Search code examples
sqlsqliteaggregationhaving

Difference between HAVING and WHERE in SQL


I've seen in other questions that the difference between HAVING and WHERE in SQL is that HAVING is used post-aggregation whereas WHERE is used pre-aggregation. However, I am still unsure about when to use pre-aggregation filtering or post-aggregation filtering.

As a concrete example, why don't these two queries yield the same result (the second sums quantity prematurely in a way that squashes the GROUP BY call)?

Using WHERE to obtain number of condo sales of each real estate agent.

SELECT agentId, SUM(quantity) total_sales 
  FROM sales s, houses h
  WHERE s.houseId = h.houseId AND h.type = "condo"
  GROUP BY agentId
  ORDER BY total_sales;

Attempted use of HAVING to obtain the same quantity as above.
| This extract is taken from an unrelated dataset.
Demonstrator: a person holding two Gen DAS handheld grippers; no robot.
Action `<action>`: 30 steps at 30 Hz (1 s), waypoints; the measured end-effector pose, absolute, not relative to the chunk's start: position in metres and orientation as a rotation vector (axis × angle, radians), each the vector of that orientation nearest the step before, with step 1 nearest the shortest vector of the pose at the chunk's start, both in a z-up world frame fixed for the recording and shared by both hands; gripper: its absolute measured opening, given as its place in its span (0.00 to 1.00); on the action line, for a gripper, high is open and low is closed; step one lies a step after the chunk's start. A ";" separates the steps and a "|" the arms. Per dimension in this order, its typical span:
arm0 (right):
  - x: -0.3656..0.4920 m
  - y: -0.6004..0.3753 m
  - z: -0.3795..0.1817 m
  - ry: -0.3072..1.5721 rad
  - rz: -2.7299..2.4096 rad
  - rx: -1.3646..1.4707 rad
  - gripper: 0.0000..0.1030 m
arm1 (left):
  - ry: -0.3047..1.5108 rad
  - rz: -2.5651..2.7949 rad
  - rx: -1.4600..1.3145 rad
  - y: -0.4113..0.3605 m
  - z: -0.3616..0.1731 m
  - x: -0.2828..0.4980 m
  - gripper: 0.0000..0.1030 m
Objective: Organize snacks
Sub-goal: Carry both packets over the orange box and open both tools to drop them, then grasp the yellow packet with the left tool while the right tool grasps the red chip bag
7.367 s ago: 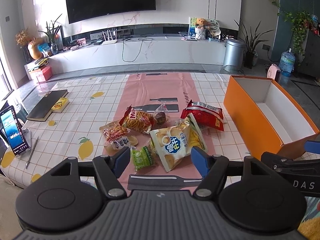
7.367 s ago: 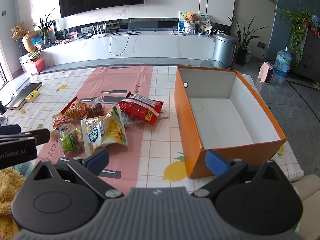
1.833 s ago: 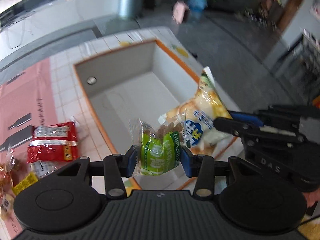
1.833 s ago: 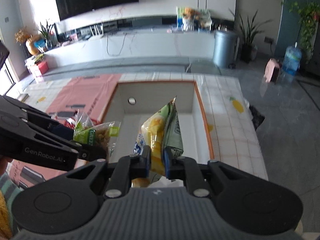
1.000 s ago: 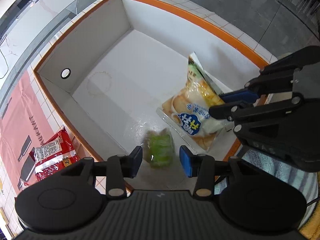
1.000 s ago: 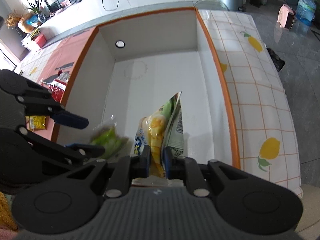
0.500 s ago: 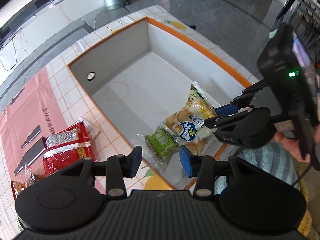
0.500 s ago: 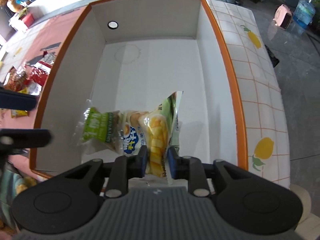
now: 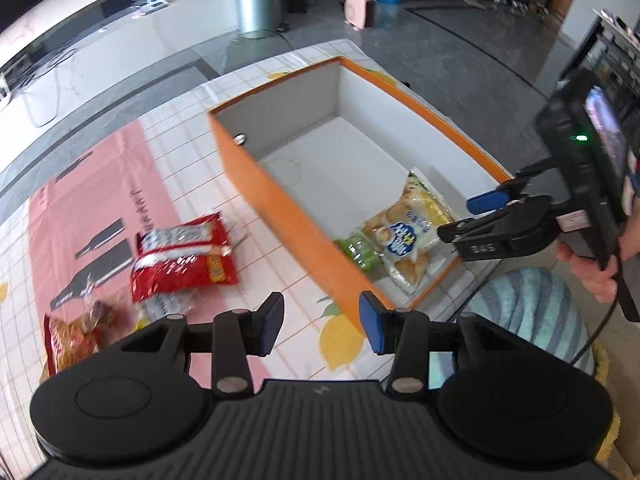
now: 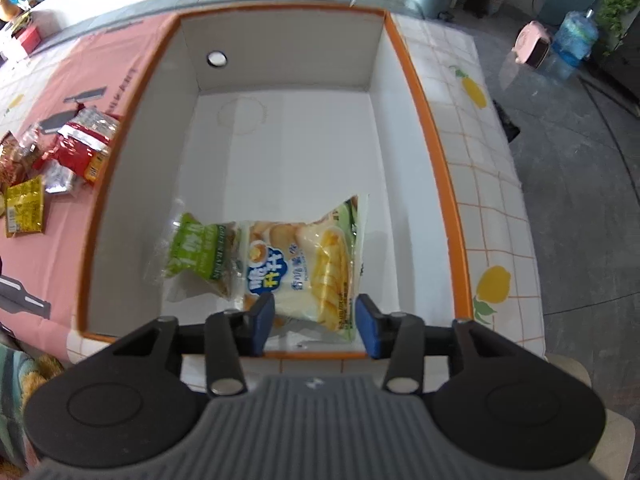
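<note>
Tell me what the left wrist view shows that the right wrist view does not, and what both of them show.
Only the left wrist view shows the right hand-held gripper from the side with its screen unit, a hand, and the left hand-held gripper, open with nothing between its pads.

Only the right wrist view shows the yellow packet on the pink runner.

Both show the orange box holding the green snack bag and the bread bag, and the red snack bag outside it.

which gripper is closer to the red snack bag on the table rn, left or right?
Left. The left gripper hangs over the table just near-side of the red snack bag, jaws empty. The right gripper is over the orange box, jaws opening above the yellow bag.
</note>
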State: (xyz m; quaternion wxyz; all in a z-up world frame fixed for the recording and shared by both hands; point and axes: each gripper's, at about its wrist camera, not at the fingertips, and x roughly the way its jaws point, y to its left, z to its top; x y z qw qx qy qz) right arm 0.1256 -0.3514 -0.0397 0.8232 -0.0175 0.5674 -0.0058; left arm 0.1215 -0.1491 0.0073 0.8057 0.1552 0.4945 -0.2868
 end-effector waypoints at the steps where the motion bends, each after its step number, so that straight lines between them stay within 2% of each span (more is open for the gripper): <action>1: 0.121 -0.348 -0.036 1.191 -0.014 -0.036 0.42 | 1.053 -0.606 0.317 -0.141 0.008 0.119 0.50; 2: 0.117 -0.343 -0.031 1.173 -0.015 -0.034 0.43 | 1.044 -0.598 0.307 -0.134 0.009 0.117 0.50; 4: 0.108 -0.334 -0.021 1.137 -0.016 -0.036 0.54 | 1.015 -0.576 0.297 -0.120 0.011 0.113 0.50; 6: 0.100 -0.321 -0.012 1.090 -0.009 -0.044 0.58 | 0.984 -0.544 0.296 -0.106 0.014 0.109 0.50; 16: 0.061 -0.252 0.025 0.884 0.085 -0.023 0.58 | 0.815 -0.345 0.221 -0.028 0.035 0.084 0.50; 21: 0.036 -0.212 0.015 0.764 0.132 0.015 0.58 | 0.789 -0.257 0.167 0.011 0.022 0.062 0.50; 27: 0.031 -0.170 0.000 0.734 0.210 0.025 0.58 | 0.819 -0.239 0.112 0.045 0.007 0.054 0.51; 30: 0.039 -0.155 0.000 0.703 0.258 -0.008 0.58 | 0.820 -0.296 0.113 0.054 0.004 0.060 0.63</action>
SELECT agentId, SUM(quantity) total_sales 
  FROM sales s, houses h
  GROUP BY agentId
  HAVING s.houseId = h.houseId AND h.type = "condo"
  ORDER BY total_sales;

Note: these were written/tested/executed in sqlite3.


Solution

  • The simple way to think about it is to consider the order in which the steps are applied.

    Step 1: Where clause filters data

    Step 2: Group by is implemented (SUM / MAX / MIN / ETC)

    Step 3: Having clause filters the results

    So in your 2 examples:

    SELECT agentId, SUM(quantity) total_sales 
    FROM sales s, houses h
    WHERE s.houseId = h.houseId AND h.type = "condo"
    GROUP BY agentId
    ORDER BY total_sales;
    

    Step 1: Filter by HouseId and Condo

    Step 2: Add up the results (number of houses that match the houseid and condo)

    SELECT agentId, SUM(quantity) total_sales 
    FROM sales s, houses h
    GROUP BY agentId
    HAVING s.houseId = h.houseId AND h.type = "condo"
    ORDER BY total_sales;
    

    Step 1: No Filter

    Step 2: Add up quantity of all houses

    Step 3: Filter the results by houseid and condo.

    Hopefully this clears up what is happening.

    The easiest way to decide which you should use is: - Use WHERE to filter the data - Use HAVING to filter the results of an aggregation (SUM / MAX / MIN / ETC)